MCNEWS.COM.AU - The ultimate in motorcycle news Cath Thompson's very entertaining report on her Australian GP wild card ride
Jan 10th, 2002
MCNEWS.COM.AU - The ultimate in motorcycle news
 
Apologies for the lateness of this report. I got submerged in real life when I got home, a deluge of laundry, unpaid bills, my cherished day job, and of course, Peter's injury, of which more later.

I guess I've also been waiting for the right moment to reminisce and re-live the whole event. Even now, it's like it happened to someone else, someone faster & better than I, and I wanted a bit of quiet time to think the whole thing through.

So this report will be a long one (that I can read when I'm aged & toothless). If you're not inclined to read it in its entirety, here's a summary:

The GP was huge for all of us. The whole team was challenged and stretched like you wouldn't believe & we had some gusts of luck & some things that didn't go our way. But we kept it together, and we stood on the grid of a world championship event. I crashed gloriously in the end, but we achieved our goals, and went away changed by it.
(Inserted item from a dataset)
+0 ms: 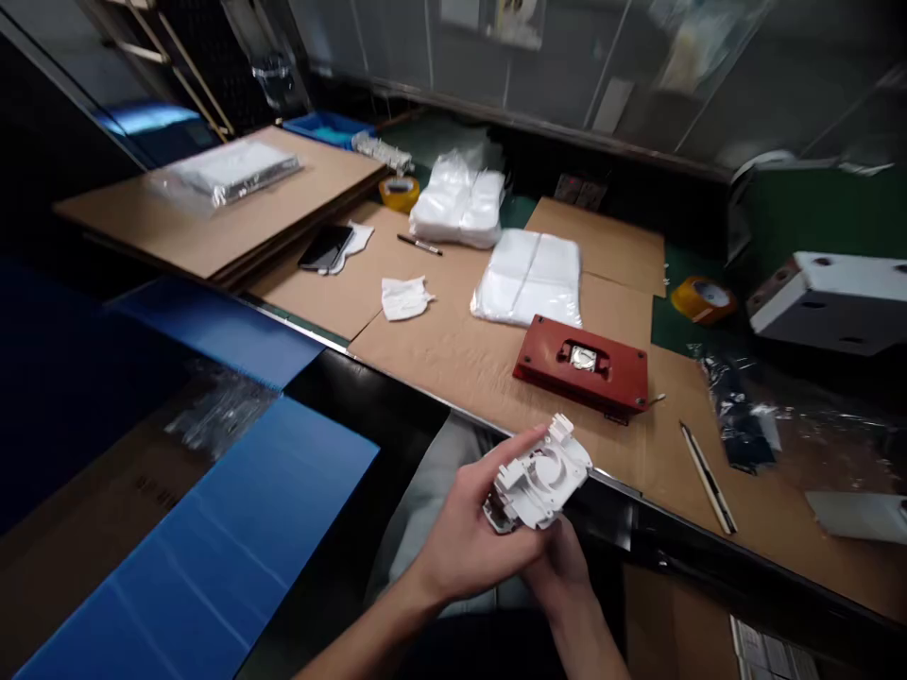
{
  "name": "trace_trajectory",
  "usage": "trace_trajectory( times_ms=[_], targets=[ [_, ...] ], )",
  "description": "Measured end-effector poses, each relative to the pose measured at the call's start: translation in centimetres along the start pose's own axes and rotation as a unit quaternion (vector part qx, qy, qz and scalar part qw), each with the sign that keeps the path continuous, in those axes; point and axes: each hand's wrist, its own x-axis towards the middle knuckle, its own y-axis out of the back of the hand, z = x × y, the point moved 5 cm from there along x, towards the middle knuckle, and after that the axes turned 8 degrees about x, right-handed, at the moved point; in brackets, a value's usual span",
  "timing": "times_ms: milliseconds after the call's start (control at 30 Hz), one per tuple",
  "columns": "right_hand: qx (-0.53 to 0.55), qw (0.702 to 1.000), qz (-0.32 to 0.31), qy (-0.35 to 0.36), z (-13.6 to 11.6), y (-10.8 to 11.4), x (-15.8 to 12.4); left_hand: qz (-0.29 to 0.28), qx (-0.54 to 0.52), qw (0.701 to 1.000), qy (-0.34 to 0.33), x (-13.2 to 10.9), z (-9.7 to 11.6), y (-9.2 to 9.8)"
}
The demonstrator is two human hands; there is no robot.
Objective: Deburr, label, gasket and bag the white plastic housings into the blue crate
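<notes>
- Cardboard sheeting [453, 354] covers much of the workbench in the head view; grey panels [468, 66] stand behind it.
- White plastic part [549, 480]: held up in front of the bench's near edge, above the person's lap, its round recess facing the camera.
- Left hand [474, 529]: grasping the part, one digit along its upper side and another beneath its lower edge.
- Right hand [561, 562]: below the part, largely hidden behind it and the left hand; cannot tell whether its fingers grip.
- Red fixture [531, 368]: on the cardboard, just beyond the part; a small pale piece [583, 358] sits in its central recess.
- Two stacks of clear-white bags, the rear stack [457, 208] and the front stack [528, 283], lie beyond the fixture.
- To their left: a black pen [419, 245], a crumpled white scrap [405, 298] and a dark phone [324, 247].
- Right side: a yellow tape roll [698, 300] near a white block with holes [847, 288]; a slender tool [709, 477] lies nearer the edge.
</notes>
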Motion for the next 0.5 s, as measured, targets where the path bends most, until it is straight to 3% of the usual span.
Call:
trace_trajectory(
  times_ms=[133,500],
  targets=[
    [0.040,0.995,0.024,-0.087,2.2,0.2,0.2,0.066,0.044,0.997,0.016,-1.9,0.2,1.6],
    [0.130,0.971,0.110,-0.168,3.5,1.5,-2.7,0.057,0.021,0.997,0.051,-3.1,-0.9,1.8]
  ],
)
Partly, this event was so special to me because I remember failing my bike test 16 years ago (I crashed) & it seems to me I've come incomprehensibly far since then.

Partly it was because a few people told us the life of a wildcard was an unhappy one, & that we were doomed, & would struggle to qualify. They were right, of course, and at these times it was sheer bloody-mindedness that kept us going.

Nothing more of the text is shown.